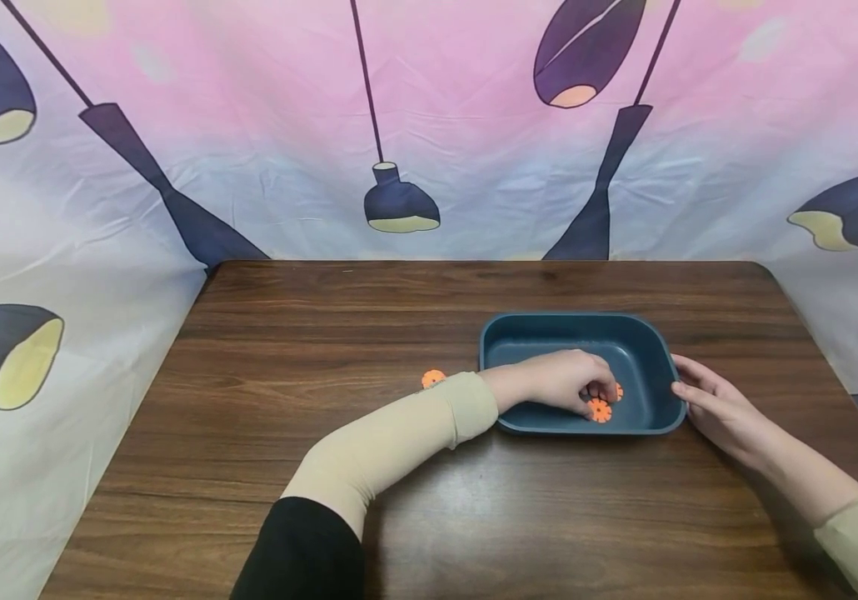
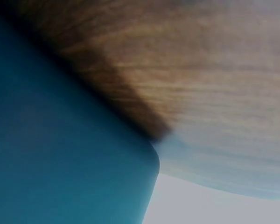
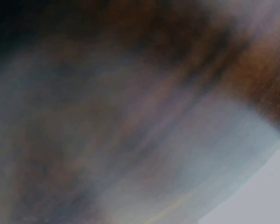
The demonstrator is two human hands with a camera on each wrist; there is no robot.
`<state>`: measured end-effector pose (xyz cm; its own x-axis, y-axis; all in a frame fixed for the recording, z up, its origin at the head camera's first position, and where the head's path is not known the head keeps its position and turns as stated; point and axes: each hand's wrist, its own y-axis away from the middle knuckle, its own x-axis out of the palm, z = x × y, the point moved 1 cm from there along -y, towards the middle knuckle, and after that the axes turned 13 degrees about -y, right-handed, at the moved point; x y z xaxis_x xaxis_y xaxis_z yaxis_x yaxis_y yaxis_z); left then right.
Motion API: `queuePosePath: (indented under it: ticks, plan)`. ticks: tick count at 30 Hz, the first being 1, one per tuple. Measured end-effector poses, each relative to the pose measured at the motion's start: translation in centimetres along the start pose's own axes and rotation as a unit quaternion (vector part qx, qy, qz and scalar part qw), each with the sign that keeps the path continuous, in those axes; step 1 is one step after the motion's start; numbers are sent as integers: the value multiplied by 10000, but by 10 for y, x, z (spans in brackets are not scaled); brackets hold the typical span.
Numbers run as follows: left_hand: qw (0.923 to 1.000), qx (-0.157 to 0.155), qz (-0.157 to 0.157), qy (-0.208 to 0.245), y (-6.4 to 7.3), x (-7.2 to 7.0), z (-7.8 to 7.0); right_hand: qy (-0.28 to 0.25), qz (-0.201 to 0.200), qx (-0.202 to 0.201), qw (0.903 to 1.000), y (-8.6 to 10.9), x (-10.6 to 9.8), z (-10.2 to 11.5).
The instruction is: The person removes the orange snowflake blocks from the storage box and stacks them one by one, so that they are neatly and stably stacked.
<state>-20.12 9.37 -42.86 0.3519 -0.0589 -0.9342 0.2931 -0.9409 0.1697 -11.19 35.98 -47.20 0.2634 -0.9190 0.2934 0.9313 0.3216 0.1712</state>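
Note:
In the head view, a dark blue rectangular basin [image 1: 579,430] with rounded corners stands on the table. My left hand [image 1: 560,379] reaches down inside it, fingers bent, thumb and fingertips pinching a small orange flower-shaped piece [image 1: 600,410]. Just behind those fingers shows another orange piece [image 1: 620,391], partly hidden by them. A third orange piece [image 1: 432,377] lies on the table left of the basin, its lower edge covered by the left sleeve. My right hand [image 1: 725,412] holds the basin's right end, thumb over the rim and fingers along the outer side.
The brown wooden table [image 1: 264,375] runs back to a hanging cloth [image 1: 279,125] printed with lamps. A light sleeve [image 1: 391,433] crosses in front of the basin's left end. In the left wrist view, the blue basin wall [image 2: 60,154] fills the lower left; the right wrist view is blurred.

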Motion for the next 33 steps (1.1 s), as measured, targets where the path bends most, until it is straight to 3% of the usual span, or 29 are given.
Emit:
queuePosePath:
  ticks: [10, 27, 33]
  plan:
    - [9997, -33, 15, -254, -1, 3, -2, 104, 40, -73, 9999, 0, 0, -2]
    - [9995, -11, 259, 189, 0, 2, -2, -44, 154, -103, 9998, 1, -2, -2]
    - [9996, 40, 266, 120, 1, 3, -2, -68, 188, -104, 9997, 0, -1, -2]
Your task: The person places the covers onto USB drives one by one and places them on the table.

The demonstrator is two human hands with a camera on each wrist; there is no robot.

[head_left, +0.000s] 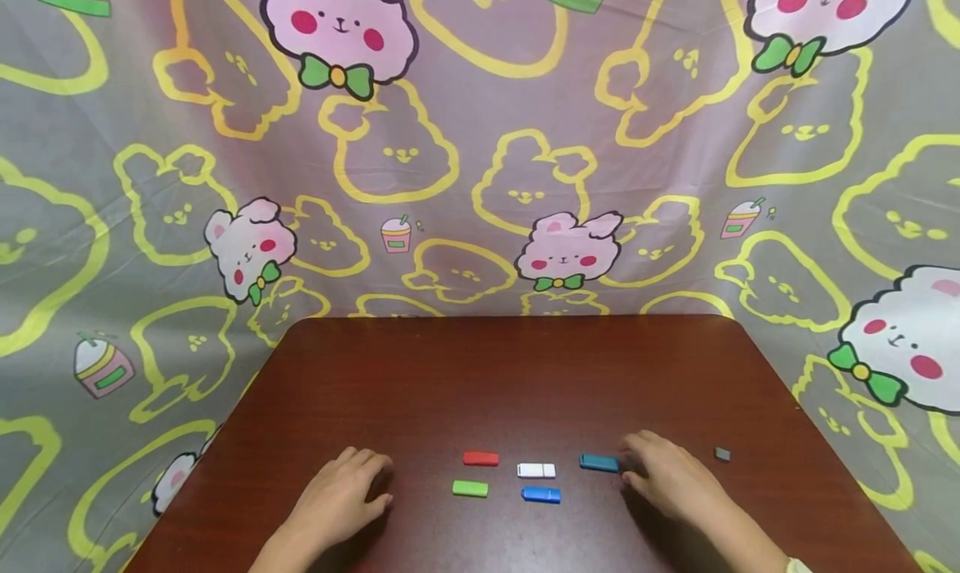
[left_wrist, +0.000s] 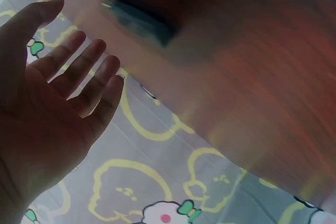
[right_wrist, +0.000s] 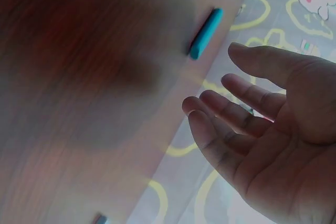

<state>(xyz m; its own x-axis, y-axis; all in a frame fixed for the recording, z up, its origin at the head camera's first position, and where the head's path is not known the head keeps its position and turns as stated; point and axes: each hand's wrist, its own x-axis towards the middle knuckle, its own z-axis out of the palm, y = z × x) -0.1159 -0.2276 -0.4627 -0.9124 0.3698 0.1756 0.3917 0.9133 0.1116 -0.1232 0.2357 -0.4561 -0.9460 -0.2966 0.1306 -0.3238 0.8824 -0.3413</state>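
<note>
My left hand (head_left: 341,491) is over the left part of the table, fingers loosely bent and holding nothing. Closest to it lie a green USB stick (head_left: 470,489) and, just behind that, a red USB stick (head_left: 481,458). A white USB stick (head_left: 536,470) and a blue USB stick (head_left: 541,495) lie in the middle. My right hand (head_left: 670,475), also relaxed and holding nothing, has its fingertips right beside a teal USB stick (head_left: 599,463). In the right wrist view the teal stick (right_wrist: 206,33) shows apart from the thumb.
A small grey piece (head_left: 722,454) lies on the table to the right of my right hand. The brown tabletop (head_left: 480,373) has rounded far corners. Patterned cloth (head_left: 465,173) hangs behind the table and along both sides.
</note>
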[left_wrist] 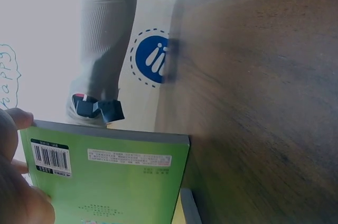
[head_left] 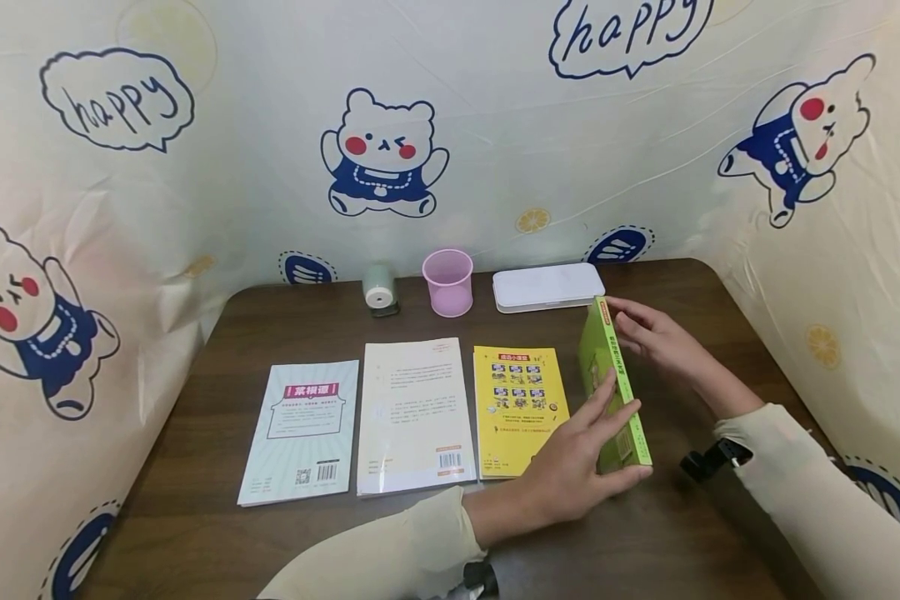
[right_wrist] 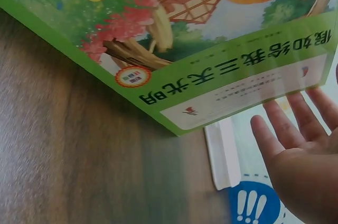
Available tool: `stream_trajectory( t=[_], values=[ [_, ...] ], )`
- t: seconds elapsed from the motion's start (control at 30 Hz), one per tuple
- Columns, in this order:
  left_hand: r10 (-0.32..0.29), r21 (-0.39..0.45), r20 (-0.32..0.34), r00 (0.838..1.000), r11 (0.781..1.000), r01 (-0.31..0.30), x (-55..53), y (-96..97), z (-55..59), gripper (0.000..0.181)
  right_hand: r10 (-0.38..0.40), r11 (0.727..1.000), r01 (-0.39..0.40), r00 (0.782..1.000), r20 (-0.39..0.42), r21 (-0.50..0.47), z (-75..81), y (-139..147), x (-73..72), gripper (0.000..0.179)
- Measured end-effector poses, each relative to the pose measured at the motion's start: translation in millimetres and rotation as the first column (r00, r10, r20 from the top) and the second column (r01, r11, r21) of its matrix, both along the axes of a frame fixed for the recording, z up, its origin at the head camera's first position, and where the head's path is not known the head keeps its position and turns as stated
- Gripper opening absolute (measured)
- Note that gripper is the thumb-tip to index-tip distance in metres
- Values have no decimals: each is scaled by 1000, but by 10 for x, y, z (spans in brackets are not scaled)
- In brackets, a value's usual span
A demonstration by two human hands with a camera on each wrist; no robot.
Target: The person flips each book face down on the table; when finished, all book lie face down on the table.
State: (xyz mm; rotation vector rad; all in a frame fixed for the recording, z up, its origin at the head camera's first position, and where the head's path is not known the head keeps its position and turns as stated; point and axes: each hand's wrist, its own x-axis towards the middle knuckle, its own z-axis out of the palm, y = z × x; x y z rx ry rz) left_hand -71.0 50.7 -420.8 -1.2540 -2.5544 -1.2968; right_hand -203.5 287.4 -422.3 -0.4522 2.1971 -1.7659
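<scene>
A green book [head_left: 621,379] stands on its edge on the right part of the table, spine up. My left hand [head_left: 570,471] grips its near end, fingers along the cover and spine and thumb at the lower corner. The left wrist view shows the green back cover [left_wrist: 121,182] with a barcode. At the far end is my right hand [head_left: 663,346], its fingers spread and nearly straight by the book's edge. An illustrated front cover [right_wrist: 211,39] faces the right wrist camera. Just left of the green book lies a yellow book [head_left: 521,408], partly behind my left hand.
A white book [head_left: 416,417] and a light blue book [head_left: 300,433] lie flat in a row to the left. Along the back stand a green pencil sharpener [head_left: 379,292], a pink cup [head_left: 447,287] and a white flat case [head_left: 547,287]. Patterned cloth [head_left: 232,167] hangs around the table.
</scene>
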Motion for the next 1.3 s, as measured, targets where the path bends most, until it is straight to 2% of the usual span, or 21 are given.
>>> stream_trajectory(
  t=[0.23, 0.33, 0.5, 0.63, 0.77, 0.93, 1.1, 1.17, 1.3],
  values=[
    [0, 4, -10, 1000, 1000, 0, -3, 5, -1, 70, -50, 997, 51, 999, -15, 61, 96, -59, 12, 60],
    [-2, 4, 0, 1000, 1000, 2, -3, 12, -5, 70, -44, 995, 45, 999, -20, 86, 124, -62, 10, 61],
    [-9, -2, 6, 1000, 1000, 9, -7, 38, -19, 72, -37, 997, 38, 999, -8, 73, 144, -42, 5, 61],
    [-4, -10, 15, 1000, 1000, 4, -21, 74, -39, 85, -42, 998, 42, 999, 0, 55, 136, -6, 7, 60],
    [15, -33, 61, 998, 999, -13, -39, 120, -113, 101, -43, 998, 43, 999, -9, 46, 119, 44, 10, 58],
    [66, -157, 111, 992, 986, -48, -45, 179, -282, 106, -42, 998, 43, 999, -30, 54, 99, 117, 25, 57],
    [134, -316, 177, 975, 946, -73, -14, 252, -408, 102, -44, 998, 46, 998, -40, 47, 101, 181, 48, 54],
    [145, -349, 207, 968, 935, -65, -5, 277, -440, 100, -43, 998, 45, 998, -42, 36, 98, 202, 55, 52],
    [129, -375, 225, 966, 926, -37, -7, 299, -477, 98, -49, 997, 51, 998, -41, 62, 103, 225, 68, 53]
  ],
)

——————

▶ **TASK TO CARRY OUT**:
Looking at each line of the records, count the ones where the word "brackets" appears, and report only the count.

▶ **SOLUTION**:
3